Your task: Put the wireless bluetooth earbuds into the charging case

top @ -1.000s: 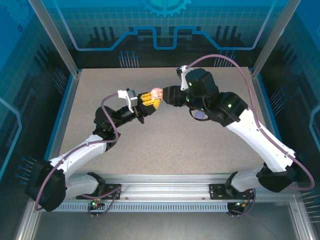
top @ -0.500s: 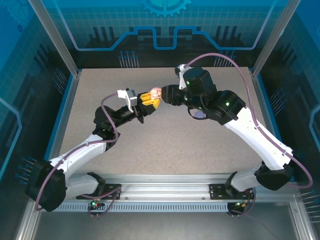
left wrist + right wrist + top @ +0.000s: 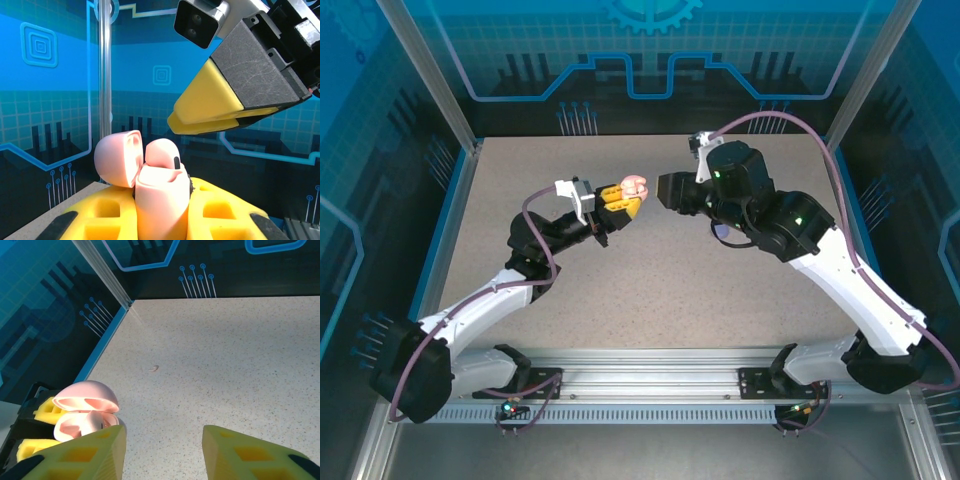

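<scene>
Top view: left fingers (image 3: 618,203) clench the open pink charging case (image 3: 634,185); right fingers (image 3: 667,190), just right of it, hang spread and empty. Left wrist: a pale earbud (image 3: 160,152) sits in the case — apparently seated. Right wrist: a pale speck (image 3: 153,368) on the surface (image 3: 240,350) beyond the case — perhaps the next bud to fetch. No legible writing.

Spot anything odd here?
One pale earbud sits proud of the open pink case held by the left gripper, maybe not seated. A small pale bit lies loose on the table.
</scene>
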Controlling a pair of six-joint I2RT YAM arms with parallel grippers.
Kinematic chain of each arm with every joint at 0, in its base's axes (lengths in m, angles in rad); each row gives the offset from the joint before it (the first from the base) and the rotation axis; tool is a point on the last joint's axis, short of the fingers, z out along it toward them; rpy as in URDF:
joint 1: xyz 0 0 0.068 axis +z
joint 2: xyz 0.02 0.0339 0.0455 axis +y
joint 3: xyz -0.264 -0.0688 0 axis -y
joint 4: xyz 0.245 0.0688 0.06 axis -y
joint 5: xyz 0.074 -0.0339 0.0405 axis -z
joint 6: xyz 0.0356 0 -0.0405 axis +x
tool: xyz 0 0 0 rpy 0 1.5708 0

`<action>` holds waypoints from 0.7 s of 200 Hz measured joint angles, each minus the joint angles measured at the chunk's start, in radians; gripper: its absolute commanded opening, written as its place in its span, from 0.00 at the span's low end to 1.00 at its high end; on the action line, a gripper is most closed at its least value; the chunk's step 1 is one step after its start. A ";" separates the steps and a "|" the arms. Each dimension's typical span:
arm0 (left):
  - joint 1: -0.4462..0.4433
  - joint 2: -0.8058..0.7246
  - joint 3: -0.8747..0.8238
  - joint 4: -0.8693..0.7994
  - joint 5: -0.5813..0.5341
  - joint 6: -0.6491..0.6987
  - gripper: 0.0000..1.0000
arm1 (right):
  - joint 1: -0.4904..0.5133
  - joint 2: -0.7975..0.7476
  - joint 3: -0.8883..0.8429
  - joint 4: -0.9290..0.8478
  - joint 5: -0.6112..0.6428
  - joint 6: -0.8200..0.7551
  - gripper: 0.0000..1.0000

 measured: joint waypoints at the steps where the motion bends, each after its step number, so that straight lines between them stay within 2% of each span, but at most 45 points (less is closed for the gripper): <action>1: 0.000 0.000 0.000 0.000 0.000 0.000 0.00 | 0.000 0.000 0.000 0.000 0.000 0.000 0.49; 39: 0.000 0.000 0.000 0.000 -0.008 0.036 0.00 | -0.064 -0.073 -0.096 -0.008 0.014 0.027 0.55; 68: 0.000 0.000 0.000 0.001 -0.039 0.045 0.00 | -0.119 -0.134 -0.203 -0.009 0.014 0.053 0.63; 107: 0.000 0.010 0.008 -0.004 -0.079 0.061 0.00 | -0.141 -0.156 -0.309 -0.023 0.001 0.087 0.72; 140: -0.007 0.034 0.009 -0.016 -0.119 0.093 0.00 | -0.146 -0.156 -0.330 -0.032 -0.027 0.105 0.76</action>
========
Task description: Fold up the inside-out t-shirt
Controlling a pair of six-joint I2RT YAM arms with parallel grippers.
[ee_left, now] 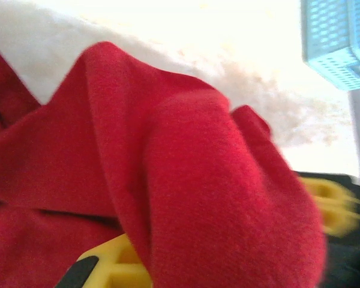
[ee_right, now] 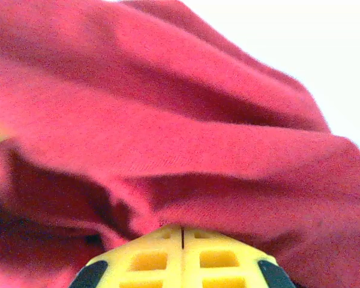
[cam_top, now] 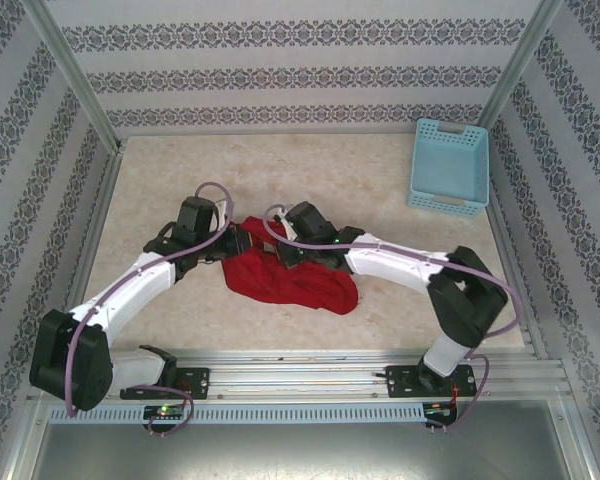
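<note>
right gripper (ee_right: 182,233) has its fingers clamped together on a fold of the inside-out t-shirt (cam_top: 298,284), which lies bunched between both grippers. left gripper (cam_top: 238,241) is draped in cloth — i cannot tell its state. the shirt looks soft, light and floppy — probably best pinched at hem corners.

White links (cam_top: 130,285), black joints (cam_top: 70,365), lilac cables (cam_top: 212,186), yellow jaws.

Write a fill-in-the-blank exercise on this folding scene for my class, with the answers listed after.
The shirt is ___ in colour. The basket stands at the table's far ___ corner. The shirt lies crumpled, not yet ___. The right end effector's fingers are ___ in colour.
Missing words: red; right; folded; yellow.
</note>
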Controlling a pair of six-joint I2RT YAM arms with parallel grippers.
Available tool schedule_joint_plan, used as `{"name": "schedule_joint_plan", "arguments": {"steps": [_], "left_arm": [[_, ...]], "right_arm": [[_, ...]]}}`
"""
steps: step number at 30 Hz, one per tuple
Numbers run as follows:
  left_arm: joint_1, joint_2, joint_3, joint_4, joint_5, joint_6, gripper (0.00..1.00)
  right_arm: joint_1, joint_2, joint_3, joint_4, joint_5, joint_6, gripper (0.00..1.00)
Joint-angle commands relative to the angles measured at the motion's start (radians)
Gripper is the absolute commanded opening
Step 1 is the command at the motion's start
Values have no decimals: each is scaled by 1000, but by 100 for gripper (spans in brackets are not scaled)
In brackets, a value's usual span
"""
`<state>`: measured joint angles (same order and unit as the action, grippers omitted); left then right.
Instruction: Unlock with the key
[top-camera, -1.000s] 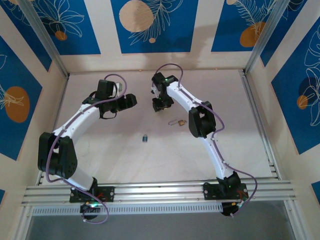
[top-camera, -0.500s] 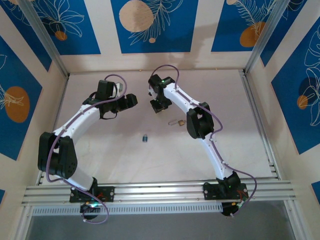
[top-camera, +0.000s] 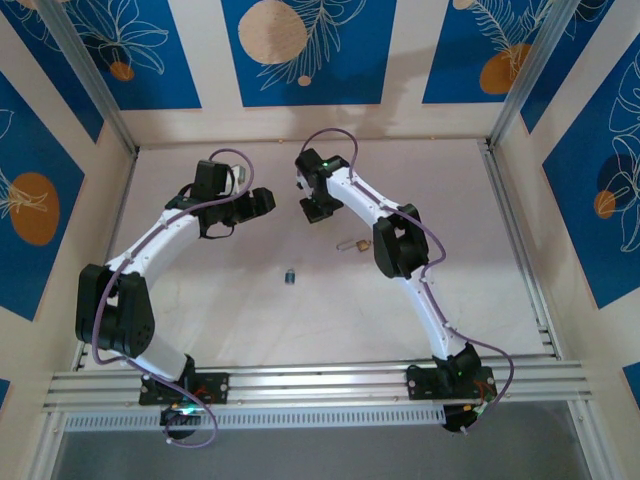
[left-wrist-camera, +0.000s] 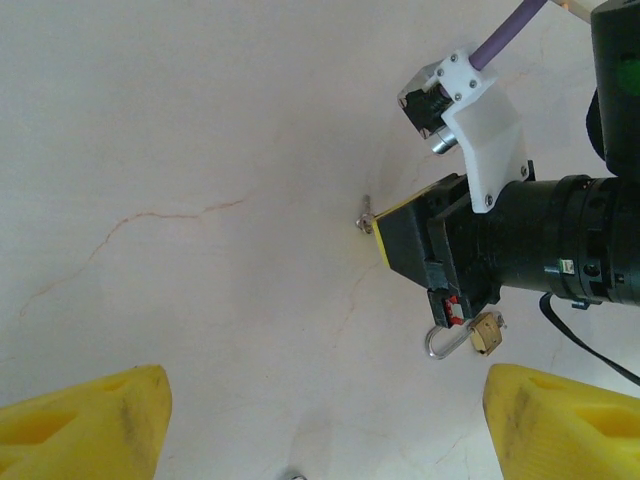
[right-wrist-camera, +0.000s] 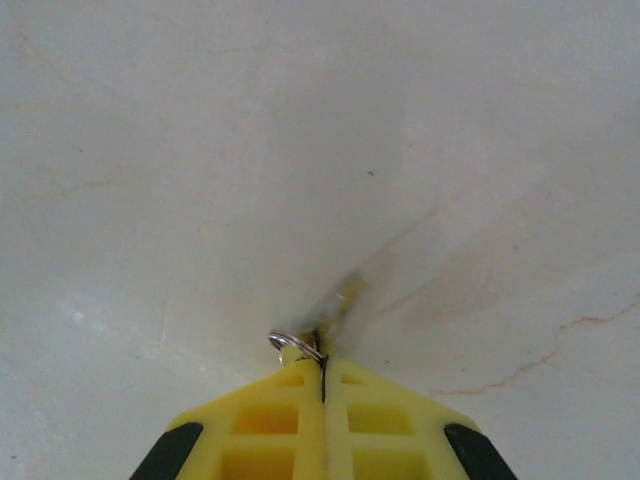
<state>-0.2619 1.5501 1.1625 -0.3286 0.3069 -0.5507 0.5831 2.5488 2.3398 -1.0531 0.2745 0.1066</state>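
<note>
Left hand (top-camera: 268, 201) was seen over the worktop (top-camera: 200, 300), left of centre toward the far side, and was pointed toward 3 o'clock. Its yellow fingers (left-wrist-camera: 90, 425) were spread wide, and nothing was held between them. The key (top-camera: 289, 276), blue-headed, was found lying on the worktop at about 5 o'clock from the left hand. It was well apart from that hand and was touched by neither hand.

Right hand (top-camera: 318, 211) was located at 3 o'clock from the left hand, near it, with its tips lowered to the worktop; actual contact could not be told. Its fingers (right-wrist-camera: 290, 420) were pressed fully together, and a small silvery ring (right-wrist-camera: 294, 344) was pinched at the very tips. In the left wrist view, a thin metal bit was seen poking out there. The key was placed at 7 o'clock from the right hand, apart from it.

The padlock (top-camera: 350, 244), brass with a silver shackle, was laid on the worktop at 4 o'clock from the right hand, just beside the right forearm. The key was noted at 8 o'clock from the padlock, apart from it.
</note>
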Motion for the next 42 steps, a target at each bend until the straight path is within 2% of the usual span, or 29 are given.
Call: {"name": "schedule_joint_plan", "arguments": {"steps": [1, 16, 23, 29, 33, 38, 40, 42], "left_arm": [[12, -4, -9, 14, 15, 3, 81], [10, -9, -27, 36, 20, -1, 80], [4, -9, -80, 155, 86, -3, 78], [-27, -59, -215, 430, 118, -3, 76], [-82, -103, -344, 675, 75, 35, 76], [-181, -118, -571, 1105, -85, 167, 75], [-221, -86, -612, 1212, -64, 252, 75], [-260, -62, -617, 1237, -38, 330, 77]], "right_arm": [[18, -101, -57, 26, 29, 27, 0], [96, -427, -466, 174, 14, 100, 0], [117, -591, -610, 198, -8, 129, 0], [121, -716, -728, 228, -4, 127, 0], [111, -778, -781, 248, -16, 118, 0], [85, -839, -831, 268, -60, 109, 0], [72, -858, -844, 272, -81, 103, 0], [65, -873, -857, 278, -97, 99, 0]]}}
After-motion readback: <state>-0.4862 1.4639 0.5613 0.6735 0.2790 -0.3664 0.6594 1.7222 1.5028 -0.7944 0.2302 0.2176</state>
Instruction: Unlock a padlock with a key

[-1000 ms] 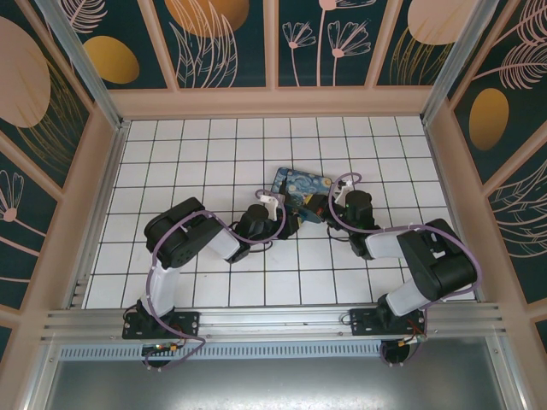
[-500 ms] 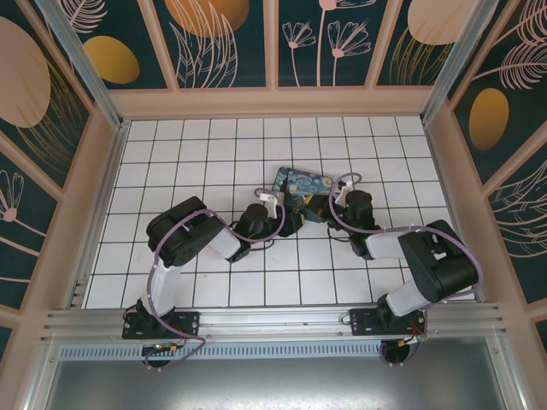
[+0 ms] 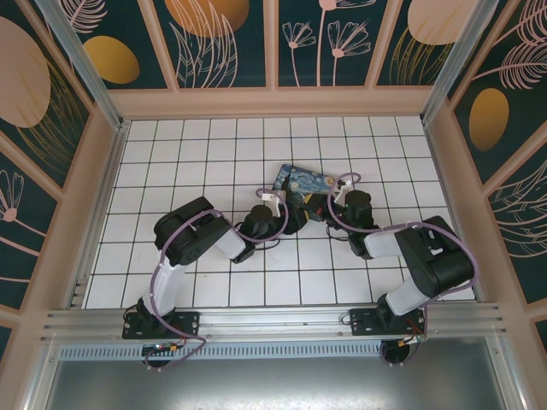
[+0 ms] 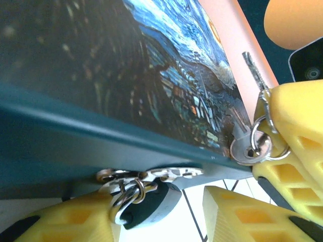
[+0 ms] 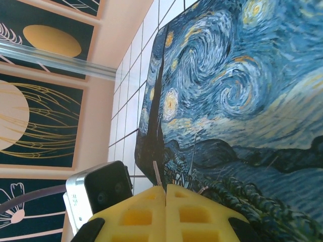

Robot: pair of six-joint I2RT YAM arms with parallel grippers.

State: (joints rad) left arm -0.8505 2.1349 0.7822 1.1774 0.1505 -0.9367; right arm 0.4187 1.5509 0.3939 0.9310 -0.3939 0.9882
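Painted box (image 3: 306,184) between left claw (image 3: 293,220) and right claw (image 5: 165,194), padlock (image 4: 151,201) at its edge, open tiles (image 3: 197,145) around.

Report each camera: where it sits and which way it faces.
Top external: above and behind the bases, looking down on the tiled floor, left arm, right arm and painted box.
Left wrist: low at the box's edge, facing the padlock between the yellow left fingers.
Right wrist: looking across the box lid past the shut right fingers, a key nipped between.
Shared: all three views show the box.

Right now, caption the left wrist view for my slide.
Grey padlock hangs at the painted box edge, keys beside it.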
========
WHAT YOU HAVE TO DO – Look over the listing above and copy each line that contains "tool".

YOUR RESPONSE –
Kinematic chain of each arm with every joint at 0, in its base's axes (lengths in m, angles in rad); each row gives the offset from the joint before it (the first from the base) and the rotation axis; tool is a point on the last joint's axis, short of the fingers, z out along it toward them; rpy as in URDF:
tool: xyz 0 0 0 rpy 0 1.5708 0
Available tool schedule_joint_plan, used as `{"name": "schedule_joint_plan", "arguments": {"steps": [_], "left_arm": [[_, ...]], "right_arm": [[_, ...]]}}`

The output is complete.